The performances are also stellar with Ridley and Boyega are dynamite as they breathe life into Lawrence Kasdan’s script work while Issac, though use sparsely, gives a smug and witty personality in his delivery. Ford sells the older, wiser Han Solo even when he reminds the audience he is still the Han they love. Yet, the film does have problems to be address.
Driver as the villainous Ren is a bit weak at points and always in the shadow of Darth Vader. His character struggles with not being better, stronger and as powerful as Vader, but he proves he is not with every scene and does leave a lasting impression including one major despicable act and a temper tantrum that show his emotions in clear view. Other actors in smaller roles act well, but leave no weight or impact including Captain Phasma, played by Gwendoline Christie, Hux, played by Domhall Glesson, and Max Kanata, played by Luptia N’yongo. They serves as either filler or to be expanded in a later entry in the new trilogy.
Another key problem with the film is a positive mentioned earlier and it is the reliance on nostalgia.
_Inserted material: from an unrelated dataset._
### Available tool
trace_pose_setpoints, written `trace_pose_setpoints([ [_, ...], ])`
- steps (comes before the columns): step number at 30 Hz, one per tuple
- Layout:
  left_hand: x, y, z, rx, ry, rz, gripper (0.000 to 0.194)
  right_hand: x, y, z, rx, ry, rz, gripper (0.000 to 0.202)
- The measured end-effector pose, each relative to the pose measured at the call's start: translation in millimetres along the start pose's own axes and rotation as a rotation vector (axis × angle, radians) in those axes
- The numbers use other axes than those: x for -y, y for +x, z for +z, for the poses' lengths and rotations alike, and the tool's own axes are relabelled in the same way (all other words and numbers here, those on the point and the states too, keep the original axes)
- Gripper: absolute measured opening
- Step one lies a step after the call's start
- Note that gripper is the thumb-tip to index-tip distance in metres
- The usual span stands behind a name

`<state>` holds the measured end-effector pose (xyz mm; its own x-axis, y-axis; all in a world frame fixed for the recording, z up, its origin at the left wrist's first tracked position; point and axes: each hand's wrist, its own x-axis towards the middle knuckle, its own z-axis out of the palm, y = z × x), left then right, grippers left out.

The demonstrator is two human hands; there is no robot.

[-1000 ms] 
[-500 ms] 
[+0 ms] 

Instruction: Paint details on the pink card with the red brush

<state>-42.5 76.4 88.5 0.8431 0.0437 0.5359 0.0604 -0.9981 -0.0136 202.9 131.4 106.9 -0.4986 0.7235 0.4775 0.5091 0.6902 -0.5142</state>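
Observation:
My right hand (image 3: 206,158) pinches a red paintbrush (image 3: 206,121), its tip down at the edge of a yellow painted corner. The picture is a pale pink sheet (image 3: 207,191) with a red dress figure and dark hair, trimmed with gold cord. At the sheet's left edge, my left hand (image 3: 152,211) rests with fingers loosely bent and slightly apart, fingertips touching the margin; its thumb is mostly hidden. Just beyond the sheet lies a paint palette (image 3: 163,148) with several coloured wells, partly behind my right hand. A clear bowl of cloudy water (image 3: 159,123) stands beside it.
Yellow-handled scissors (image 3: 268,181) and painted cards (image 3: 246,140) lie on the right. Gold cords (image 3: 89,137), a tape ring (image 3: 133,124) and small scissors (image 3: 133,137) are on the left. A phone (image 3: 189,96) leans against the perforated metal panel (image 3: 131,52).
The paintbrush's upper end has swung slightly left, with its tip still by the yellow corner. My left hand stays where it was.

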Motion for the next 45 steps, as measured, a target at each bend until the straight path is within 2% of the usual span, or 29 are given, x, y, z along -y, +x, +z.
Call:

It is fun to see the old characters return even if some feel forced including the likes of C-3PO, played by Anthony Daniels and Admiral Ackbar, but a return of plot threads from the original trilogy give the story too much predictably. There are moments that can be completely called from the beginning and other moments that can leave those watching slightly annoyed for following too closely to the past.
A minor problem is the score. The score by John Williams is a nice return to the galaxy we loved, but there is not a lot of room for originality in the score. It recalls the classic scores of the Original trilogy, but does not create a new piece a la the classic “Duel of the Fates” from ‘The Phantom Menace’ and “Battle of the Heroes” from ‘Revenge of the Sith’ that stands out. It’s a tad bland and not as appealing as past scores.
‘The Force Awakens’ is a return to the former glory of the series while introducing new and fresh ideas to the series, yet the over reliance on the past harms it from being a classic.
Serg’s Rating: ***½ Stars out of 5
‘The Force Awakens’ is rated PG-13 for sci-fi action violence.